For practical reasons, the system does not have the highest level of accuracy of the national survey , because otherwise millions of boundary points would have to be changed each time the triangulation or surveying network is revised.

Its status roughly corresponds to that of the 1960s or 1970s, when the underlying first-order network could not yet be calculated in one go , but its adjustment was already mathematically rigorous. Before that, the individual parts (regional blocks or larger operations ) had to be brought together more closely ( fanning ) because the calculation methods or computer capacities were not yet sufficient for extensive networks.

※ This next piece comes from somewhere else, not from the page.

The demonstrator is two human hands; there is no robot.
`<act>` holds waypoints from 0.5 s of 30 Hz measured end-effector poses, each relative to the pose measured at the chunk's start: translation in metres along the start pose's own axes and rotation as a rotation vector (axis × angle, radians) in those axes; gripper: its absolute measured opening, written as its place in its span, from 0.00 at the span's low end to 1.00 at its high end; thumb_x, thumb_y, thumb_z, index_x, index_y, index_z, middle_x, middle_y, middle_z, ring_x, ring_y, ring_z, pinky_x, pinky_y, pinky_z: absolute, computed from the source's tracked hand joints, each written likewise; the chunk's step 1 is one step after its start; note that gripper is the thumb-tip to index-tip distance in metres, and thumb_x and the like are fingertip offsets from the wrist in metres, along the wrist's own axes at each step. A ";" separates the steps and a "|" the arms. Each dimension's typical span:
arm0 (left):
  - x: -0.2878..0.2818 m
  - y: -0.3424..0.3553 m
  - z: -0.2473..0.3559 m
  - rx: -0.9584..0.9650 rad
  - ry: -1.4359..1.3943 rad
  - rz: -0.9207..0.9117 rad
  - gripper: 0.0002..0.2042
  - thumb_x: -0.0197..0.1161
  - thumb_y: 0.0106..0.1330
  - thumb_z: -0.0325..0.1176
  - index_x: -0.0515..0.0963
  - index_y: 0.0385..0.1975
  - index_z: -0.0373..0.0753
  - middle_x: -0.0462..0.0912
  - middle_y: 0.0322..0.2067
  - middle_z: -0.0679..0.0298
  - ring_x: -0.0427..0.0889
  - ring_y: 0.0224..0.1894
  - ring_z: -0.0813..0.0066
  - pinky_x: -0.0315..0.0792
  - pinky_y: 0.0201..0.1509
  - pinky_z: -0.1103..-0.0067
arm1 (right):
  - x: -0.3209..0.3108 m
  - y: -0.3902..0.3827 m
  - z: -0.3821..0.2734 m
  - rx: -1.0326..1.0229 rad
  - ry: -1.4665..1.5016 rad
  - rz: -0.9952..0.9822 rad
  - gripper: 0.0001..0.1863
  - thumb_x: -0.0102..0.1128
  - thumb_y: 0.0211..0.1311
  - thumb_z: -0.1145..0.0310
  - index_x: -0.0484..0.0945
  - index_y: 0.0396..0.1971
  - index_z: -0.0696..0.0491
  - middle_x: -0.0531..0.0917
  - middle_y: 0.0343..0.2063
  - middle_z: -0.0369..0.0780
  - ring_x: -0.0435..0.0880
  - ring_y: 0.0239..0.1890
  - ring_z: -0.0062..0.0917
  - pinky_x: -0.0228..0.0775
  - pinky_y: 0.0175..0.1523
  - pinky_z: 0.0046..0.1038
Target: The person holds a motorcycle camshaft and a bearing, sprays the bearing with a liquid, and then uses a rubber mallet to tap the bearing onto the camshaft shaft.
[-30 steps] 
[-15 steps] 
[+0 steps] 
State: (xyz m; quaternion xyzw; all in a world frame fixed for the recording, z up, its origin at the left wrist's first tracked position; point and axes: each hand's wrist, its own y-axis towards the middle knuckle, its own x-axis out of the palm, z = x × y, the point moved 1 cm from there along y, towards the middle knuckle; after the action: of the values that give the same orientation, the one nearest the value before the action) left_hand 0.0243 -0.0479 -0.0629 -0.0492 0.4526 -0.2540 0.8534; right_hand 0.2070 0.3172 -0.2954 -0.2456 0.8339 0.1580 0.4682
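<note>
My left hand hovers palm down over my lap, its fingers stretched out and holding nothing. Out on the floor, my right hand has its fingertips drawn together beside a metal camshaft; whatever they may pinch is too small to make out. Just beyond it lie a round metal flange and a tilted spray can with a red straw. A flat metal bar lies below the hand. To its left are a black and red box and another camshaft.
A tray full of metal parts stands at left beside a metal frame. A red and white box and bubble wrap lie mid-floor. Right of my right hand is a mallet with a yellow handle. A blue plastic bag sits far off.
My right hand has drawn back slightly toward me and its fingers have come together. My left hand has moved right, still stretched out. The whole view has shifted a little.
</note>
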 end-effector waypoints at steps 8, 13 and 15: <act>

On average, the network of usage coordinates has an accuracy of about 10 ^ -5, which would correspond to 1 cm at a distance of 1 km. However, the neighborhood accuracy can vary where different operations adjoin one another. In the border cadastre of the urban area it is a maximum of a few centimeters, in rural areas and in the mountains sometimes a little more.

In contrast, the first-order network used in science (in Germany the main triangular network ) has a significantly higher accuracy, which can be estimated at about 10 ^ -6 or better. Its points (TP), the average distance of which is 30 km, are determined using the most modern methods and are controlled by satellite geodesy . Slow displacements (millimeters per year) can occur due to regional earth crust movements, but these do not play a role in the utility network. In Europe, the individual national surveys have been merged into international networks of the first order since 1950 ( Europanetz ED50 , ED79 and ETRF ), which increases the accuracy even further.